窗外傳來“哢噠”一聲悶響,電梯徹底在不鏽鋼井道裏陷入沉睡。
劉大媽見狀,撇了撇嘴大聲嘲笑:
“早該停了!以前沒這破玩意兒,咱們爬樓梯就當鍛煉身體,不知道多健康!”
我笑著點點頭。
她似乎忘了,明天就是她小兒子結婚辦回門宴的大日子。
她剛在樓下定了兩百斤的瓜果生鮮,還有新家具正堆在單元門口。
我倒要看看,明天她怎麼把這些東西“鍛煉”上六樓。
......
“趙剛,你別以為停了電梯就沒事了!
那十萬塊錢精神損失費,你一分都不能少!”
劉大媽雙手叉腰,堵在我家門口,唾沫星子亂飛。
跟在她身後的,還有三樓的老李,四樓的張嬸。
“你當初非要建這個電梯,擋著我們家采光不說,那電機轟轟響,吵得我腦神經衰弱!”
“必須賠錢!不然我們就天天去街道辦告你!”
我看著這一張張貪婪的臉,心裏最後一絲溫度也降到了冰點。
三年前,我媽因為雙腿風濕加重,連二樓都爬不上去。
為了讓我媽能下樓曬曬太陽,我跑了大半年手續,敲開了每一戶的門。
許諾所有費用我全包,電費維護費我全出,最終才換來他們的簽字同意。
八十萬。
我掏空了積蓄,給這棟七層老破小,裝上了全區唯一一部外掛電梯。
我媽走後,這電梯我依然免費開放。
他們早就習慣了按一下按鈕就能輕鬆上下樓的日子。
現在,他們想榨幹我最後一點價值。
“城建局的同誌,我服從處理。

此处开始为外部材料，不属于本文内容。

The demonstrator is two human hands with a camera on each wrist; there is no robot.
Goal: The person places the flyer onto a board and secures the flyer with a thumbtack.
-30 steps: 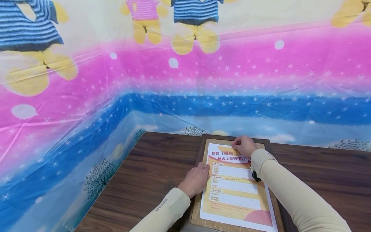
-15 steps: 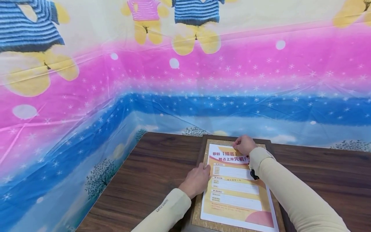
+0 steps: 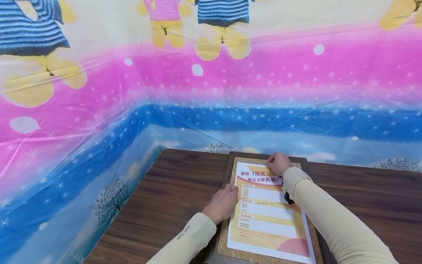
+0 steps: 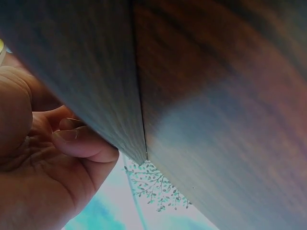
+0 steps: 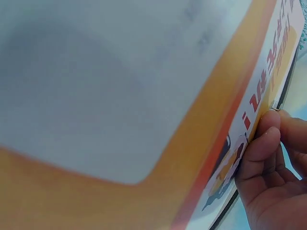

”
工作人員幹咳了一聲:
“趙先生,其實也不算完全違建,隻要你和居民協商好......”
“不用協商了,我私人出資的設備,我選擇直接報廢。”
我當著所有人的麵,撥通了電梯維保公司的電話。
“老陳,帶人過來把我家的電梯拆了,轎廂焊死。”
電話那頭的老陳大驚失色:
“趙總,那可是原裝進口的主機!你確定拆?”
“我沒瘋,拆。”
掛斷電話,我看向劉大媽。
“賠錢,一分沒有!要告,隨時奉陪!”
“現在,從我家門口滾開。”
劉大媽被我的眼神嚇得退後了一步,但馬上又梗起脖子。
“嚇唬誰呢,拆就拆!就你那破鐵皮箱子,誰稀罕坐!”
她轉頭煽動鄰居。
“大家夥評評理,他這是心虛了!以為把電梯毀了就能銷毀證據!”
鄰居們紛紛附和。
“對!我們自己有腿,不用他施舍!”
“這種黑心人,以後大家別理他!”
我沒說話,砰地一聲關上了防盜門。
兩小時後,維保公司的工人帶著氣焊設備來了。
火花四濺。
連接各樓層和電梯井的鋼結構連廊,被一塊塊厚重的鋼板徹底封死。
轎廂被降到了一樓半的懸空位置,切斷了所有鋼絲繩牽引,變成了一個死氣沉沉的大鐵盒。
這棟老樓,一夜之間回到了三年前的模樣。
晚上,我在陽台抽煙。
樓下停著兩輛送貨的廂式貨車。
劉大媽的小兒子正指揮著送貨員。
一扇雙開門的大冰箱,還有一套極其笨重的全實木歐式沙發都卸在單元門口。
“先放這兒!明天早上再弄上去!”
劉大媽在旁邊笑得合不攏嘴。
“哎喲,這真皮沙發真氣派!我親家母明天看了肯定高興!”
我看著那套長達兩米八的實木主沙發,冷笑了一聲。
老破小的樓道,狹窄陡峭,拐角處連轉身都費勁。
劉大媽,好好享受你們的“健康活法”吧。